2010年1月6日水曜日

坂の上の雲(五)

 児玉源太郎は、意を決して旅順へ。
 乃木将軍から統帥権を“借用”し、一気に二〇三高地を攻める。
 強力な28cm榴弾砲。
 それを、無理矢理近場へ持っていき、ガンガン撃ちまくる。
 児玉は乃木軍参謀陣にうとまれながら、一見無茶な作戦を強行。
 しかし、今までの無能な力押しの作戦から、強行ではあるが、理にかなった作戦だった。
 児玉は、乃木軍司令部のように、後ろでぬくぬくとしていなかった。
 前線を視察し、現状を、自分の足で把握するよう努めた。
 結果、あれだけ苦戦した二〇三高地は、二日ぐらいで陥落。
 さらに、28cm榴弾砲で旅順港を狙う。
 当てずっぽうの弾が、敵艦に当たっていく。

 上により、旅順艦隊は壊滅。
 これにより、東郷艦隊は艦隊整備のため、日本へ帰れることに。
 しかし、バルチック艦隊の動向が気になる。
 真之は、一時的に東京に帰京。
 …が、バルチック艦隊で頭がいっぱいだ。
 天井ばかりにらんでいる。

 バルチック艦隊は、そのころスリランカにいる。
 敵将・ロジェストウェンスキーは皇帝に媚び、寵愛を受けていた。
 そして、バルチック艦隊の司令官になる。
 …望んだかどうかは別として。
 器量は小さく、いつも怒鳴ってばかり。
 出発して、バルト海から大西洋を南下。
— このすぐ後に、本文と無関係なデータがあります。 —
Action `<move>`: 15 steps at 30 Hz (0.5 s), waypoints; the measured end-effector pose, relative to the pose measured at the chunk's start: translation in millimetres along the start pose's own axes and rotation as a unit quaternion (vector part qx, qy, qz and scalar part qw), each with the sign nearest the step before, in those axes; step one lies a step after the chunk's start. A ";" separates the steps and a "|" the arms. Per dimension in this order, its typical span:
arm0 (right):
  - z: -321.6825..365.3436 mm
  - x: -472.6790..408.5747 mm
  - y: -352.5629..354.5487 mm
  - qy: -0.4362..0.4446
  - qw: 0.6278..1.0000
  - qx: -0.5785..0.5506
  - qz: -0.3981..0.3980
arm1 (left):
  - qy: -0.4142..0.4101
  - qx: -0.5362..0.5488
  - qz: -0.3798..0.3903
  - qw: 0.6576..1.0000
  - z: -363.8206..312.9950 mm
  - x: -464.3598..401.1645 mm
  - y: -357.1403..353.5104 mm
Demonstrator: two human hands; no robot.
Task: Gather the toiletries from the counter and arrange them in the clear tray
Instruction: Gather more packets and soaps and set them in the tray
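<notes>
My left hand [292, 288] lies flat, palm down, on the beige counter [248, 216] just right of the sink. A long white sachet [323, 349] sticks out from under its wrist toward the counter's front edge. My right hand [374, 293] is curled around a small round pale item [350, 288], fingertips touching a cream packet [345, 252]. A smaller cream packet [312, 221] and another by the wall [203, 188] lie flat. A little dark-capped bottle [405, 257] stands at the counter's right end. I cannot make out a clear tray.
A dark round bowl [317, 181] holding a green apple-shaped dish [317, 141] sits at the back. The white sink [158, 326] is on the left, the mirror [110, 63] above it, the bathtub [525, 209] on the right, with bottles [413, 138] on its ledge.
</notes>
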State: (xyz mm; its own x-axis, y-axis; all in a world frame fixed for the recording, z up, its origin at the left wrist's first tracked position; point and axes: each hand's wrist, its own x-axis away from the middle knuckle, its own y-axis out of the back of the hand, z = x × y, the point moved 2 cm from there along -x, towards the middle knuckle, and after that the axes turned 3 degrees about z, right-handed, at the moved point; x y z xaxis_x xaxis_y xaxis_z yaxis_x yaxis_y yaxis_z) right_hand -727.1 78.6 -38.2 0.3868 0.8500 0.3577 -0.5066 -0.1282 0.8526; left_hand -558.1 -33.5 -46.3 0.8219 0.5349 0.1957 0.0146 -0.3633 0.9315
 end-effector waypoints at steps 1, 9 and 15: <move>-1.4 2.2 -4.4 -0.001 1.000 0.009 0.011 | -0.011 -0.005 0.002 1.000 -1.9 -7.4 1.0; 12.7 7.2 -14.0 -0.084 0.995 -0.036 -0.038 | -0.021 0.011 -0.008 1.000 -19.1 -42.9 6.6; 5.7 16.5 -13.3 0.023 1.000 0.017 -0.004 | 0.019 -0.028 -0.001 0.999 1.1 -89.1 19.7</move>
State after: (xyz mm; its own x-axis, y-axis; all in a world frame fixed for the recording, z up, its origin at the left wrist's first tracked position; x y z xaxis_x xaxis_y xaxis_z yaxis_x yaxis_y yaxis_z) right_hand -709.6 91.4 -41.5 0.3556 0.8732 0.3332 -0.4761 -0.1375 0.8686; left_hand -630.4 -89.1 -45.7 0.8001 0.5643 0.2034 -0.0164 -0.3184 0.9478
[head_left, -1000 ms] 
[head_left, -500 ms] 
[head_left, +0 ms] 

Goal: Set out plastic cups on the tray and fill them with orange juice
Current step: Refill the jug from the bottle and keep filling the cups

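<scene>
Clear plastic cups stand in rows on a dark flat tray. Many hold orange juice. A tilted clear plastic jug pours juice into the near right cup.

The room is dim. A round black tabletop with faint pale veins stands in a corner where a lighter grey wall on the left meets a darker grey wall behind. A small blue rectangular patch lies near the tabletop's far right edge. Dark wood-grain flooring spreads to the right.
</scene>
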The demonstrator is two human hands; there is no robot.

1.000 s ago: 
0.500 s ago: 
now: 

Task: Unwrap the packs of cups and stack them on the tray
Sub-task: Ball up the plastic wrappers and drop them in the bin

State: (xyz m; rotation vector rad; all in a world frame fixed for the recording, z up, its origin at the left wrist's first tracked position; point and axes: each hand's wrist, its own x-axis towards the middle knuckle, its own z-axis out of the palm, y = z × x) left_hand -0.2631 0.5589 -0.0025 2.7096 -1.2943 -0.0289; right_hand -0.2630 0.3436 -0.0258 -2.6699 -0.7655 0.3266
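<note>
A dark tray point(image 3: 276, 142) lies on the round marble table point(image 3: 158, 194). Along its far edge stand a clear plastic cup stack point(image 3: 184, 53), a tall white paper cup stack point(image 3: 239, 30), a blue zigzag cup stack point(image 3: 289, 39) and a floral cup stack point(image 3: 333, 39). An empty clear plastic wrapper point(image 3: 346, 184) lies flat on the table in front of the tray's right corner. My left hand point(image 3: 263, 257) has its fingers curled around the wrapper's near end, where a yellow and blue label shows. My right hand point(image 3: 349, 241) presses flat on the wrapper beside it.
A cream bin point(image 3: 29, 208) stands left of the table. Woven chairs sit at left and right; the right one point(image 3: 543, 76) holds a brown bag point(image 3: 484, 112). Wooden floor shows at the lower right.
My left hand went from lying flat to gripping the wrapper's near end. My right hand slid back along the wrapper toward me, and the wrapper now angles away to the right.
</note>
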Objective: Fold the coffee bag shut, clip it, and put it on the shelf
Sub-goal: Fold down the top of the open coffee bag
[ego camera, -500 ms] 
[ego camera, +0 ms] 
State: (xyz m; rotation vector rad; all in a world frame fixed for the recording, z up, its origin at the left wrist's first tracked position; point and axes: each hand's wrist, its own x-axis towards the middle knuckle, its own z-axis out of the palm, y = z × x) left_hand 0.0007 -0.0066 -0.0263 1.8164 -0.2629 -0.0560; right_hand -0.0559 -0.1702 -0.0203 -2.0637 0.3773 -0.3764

アフリカ喜望峰を経由する。
 ドッガーバンクで、イギリス漁船を日本軍と勘違い。
 メッタ撃ち。
 イギリス激怒。
 日本との同盟もあって、大抗議&大妨害。
 寄る港、寄る港、ことごとく総スカン。

 艦隊がなくなったとはいえ、旅順要塞は落ちてはいない。
 ロシア軍も勇猛に戦った。
 しかし、督戦していた士官が戦死。
 これを機に、敵将の気持ちが萎えはじめる。
 まだ十分に戦えるのに、降伏してしまう。

 遼陽付近は、膠着状態のまま冬営に入る。
 秋山支隊は、左翼・黒溝台付近に展開している。
 さかんに騎兵を使っての諜報活動。
 一部などは、ロシア軍の後ろに回り込んで、鉄橋を爆破したりするという大活躍。
 ロシア側は、グリッペンベルグ大将を派遣。
 コサック大隊が左翼に迫る。
 この地方の寒さは半端でない。
 好古は諜報で、コサックが押し寄せてくることを再三、司令部へ報告する。
 しかし司令部は、こんな寒さでは敵も戦えないと思い込んでいた。
 報告を黙殺。
 好古兄ちゃん大ピンチ!!
*   *   *
 児玉源太郎が盟友・乃木希典を救う。
 乃木将軍は偉人として、いろいろと逸話が多い人物だけれど、そうでもなかったということか。
 児玉が乃木を救ったことはひとつの賭けだった。当時はタブーとされたらしく、児玉源太郎は英雄としては語られていない。
 話には聞いたことがあったけれど、バルチック艦隊って、ほぼ地球一周してきたような大航海をしたのだねぇ。それだけでもすごい。でもそれが、ある意味命取りになったのか。
 さぁ、とうとうコサック騎兵隊が好古を襲う。ほとんど絶望的。兄ちゃんはどうシノいだのか!?